▸ **Work item**:
The required answer is each line in the entries below where "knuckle" occurs.

▸ **Extracted material**:
--- --- ---

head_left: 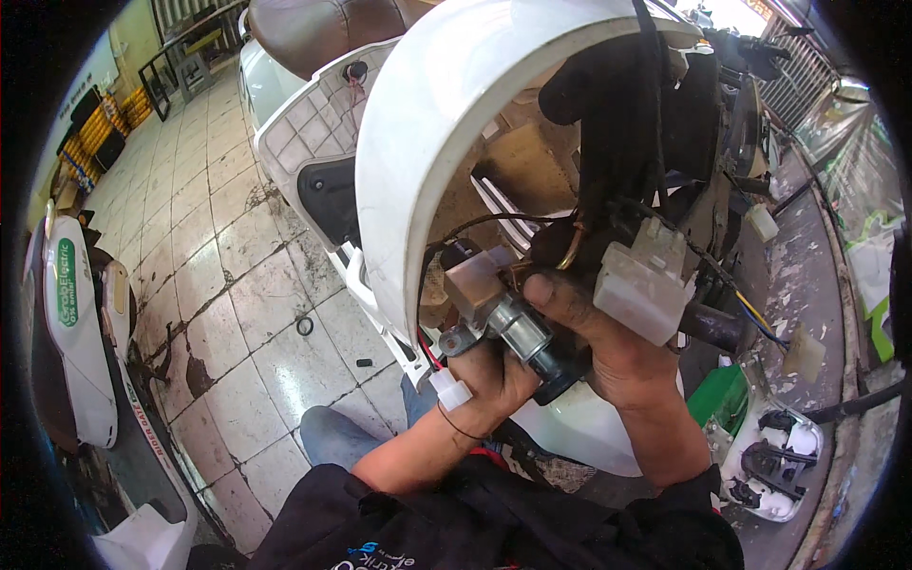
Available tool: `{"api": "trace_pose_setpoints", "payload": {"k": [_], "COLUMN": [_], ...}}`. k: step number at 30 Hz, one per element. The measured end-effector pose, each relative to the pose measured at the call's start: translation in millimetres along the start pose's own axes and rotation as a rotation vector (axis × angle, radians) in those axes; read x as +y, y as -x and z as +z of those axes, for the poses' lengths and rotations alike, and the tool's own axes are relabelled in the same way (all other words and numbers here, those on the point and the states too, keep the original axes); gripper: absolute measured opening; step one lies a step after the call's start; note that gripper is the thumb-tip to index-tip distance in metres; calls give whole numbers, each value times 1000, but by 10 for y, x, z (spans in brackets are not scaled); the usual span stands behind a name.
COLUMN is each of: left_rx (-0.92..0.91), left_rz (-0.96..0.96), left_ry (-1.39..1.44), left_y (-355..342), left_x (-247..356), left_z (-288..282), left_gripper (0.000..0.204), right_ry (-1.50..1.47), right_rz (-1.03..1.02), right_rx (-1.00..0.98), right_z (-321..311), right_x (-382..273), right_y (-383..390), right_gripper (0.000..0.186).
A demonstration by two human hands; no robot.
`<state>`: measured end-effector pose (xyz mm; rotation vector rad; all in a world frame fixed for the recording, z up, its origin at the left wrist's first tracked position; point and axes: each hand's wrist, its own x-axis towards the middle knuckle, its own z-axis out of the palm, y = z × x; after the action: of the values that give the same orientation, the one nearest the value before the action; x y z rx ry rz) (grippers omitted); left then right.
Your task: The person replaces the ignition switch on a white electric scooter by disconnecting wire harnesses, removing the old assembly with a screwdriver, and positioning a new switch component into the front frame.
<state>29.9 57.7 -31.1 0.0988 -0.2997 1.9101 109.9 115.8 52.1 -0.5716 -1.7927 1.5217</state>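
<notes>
Lock cylinder (518, 328) | axis slants upper-left to lower-right | left hand (494, 380) and right hand (608, 347) both grasp it

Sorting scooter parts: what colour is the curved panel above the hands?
White, clearest in the head view: curved panel.

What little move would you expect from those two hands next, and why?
Probably easing the metal lock cylinder toward the opening behind the white front panel. Both the left hand and right hand grip it there, its wires already trailing inside.
</notes>
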Motion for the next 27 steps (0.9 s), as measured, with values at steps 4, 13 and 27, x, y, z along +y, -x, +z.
{"api": "trace_pose_setpoints", "payload": {"k": [4,13,27], "left_rx": [17,68,213], "left_rz": [73,298,108], "left_ry": [-64,-450,-346], "left_y": [-40,-108,-36], "left_x": [24,-7,73], "left_z": [-1,-85,-387], "left_gripper": [50,38,52], "right_ry": [23,98,325], "right_rz": [-9,-34,-114], "right_rx": [-9,-28,-48], "right_z": [3,-21,-117], "right_x": [1,9,32], "right_y": [4,-18,-8], "right_gripper": [35,35,36]}}
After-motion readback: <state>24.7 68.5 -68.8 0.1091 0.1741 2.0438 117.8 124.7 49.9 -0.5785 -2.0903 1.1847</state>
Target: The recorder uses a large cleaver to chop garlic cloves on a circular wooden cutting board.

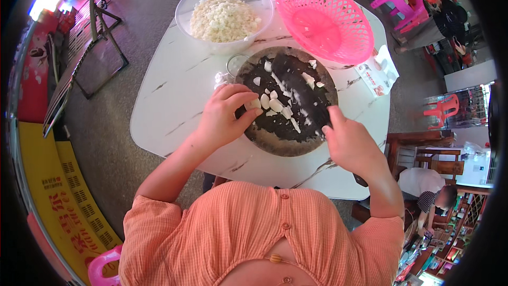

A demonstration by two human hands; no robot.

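Observation:
My left hand (227,111) pinches a pale white piece (253,104), which looks like a peeled garlic clove, at the left side of a round chopping board (286,147). Gripped in my right hand (352,140) is a cleaver (302,77). Its dark, wide blade lies over the board's right part, with white bits stuck to it, and is hard to tell from the dark board surface. Several white pieces (275,105), some whole and some crushed, lie between my hands. A metal ring (230,65) stands out from the board's left edge.
Behind the board, a clear plastic bowl (182,18) holds a heap of finely chopped white stuff. A pink basket (346,26) stands at the far right, beside a white tissue pack (377,74). The white marbled table (159,106) has chairs around it. Another person (423,185) sits at right.

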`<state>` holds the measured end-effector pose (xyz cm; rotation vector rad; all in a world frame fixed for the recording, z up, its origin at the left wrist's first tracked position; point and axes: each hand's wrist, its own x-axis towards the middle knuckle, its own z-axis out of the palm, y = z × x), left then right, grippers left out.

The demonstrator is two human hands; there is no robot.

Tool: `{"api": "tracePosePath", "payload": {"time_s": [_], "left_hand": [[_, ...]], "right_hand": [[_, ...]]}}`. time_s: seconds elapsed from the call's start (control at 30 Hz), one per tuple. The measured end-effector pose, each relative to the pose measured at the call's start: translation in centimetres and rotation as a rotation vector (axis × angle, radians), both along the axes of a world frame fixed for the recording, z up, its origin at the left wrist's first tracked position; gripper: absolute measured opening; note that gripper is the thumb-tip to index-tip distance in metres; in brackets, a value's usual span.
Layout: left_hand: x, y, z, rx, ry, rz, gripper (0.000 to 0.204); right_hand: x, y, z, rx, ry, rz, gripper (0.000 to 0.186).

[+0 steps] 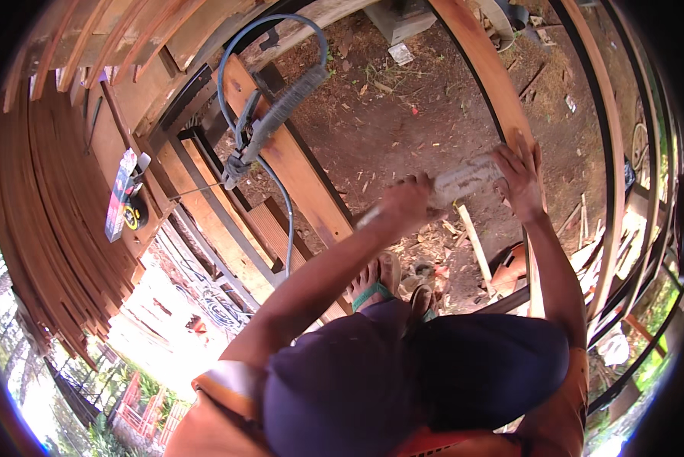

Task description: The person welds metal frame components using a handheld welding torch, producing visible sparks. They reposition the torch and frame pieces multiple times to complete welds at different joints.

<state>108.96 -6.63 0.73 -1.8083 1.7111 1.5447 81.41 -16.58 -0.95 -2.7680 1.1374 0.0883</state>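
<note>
Both of my hands are on a long, pale, dusty piece [464, 180] that spans between two wooden rails; its exact kind is not clear. My left hand [408, 199] is closed over its middle part, fingers wrapped round it. At its far right end, my right hand [519, 181] grips it with bent fingers, beside the right wooden rail [502, 91]. The piece's left end reaches toward the left wooden rail [311, 183] and is partly covered by my left forearm. Below my hands, my sandalled foot [374, 288] shows next to my knees.
A blue-grey cable [289, 221] loops over the left rail beside a clamp-like tool [235, 169] with a thin rod. A narrow box [121, 194] and a yellow-black tape measure [133, 216] lie by stacked brown boards [48, 206]. Wood scraps [475, 247] litter the dirt.
</note>
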Motion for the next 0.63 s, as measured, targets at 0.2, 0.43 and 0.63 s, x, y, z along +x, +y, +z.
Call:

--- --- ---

▸ **Result below**:
`<state>`: measured end-effector pose (xyz mm; rotation vector rad; all in a world frame fixed for the recording, z up, its origin at the left wrist's first tracked position; point and axes: each hand's wrist, its own x-axis towards the middle knuckle, its own z-axis out of the palm, y = z × x; after the action: of the values that give the same orientation, the one nearest the value before the action; x y z rx ry rz) (grippers omitted); left then right.
`<state>` holds the measured end-effector pose (xyz cm; rotation vector rad; all in a world frame fixed for the recording, z up, its origin at the left wrist's first tracked position; point and axes: each hand's wrist, its own x-axis towards the middle knuckle, its own z-axis out of the palm, y = z × x), left then right, grippers left out.

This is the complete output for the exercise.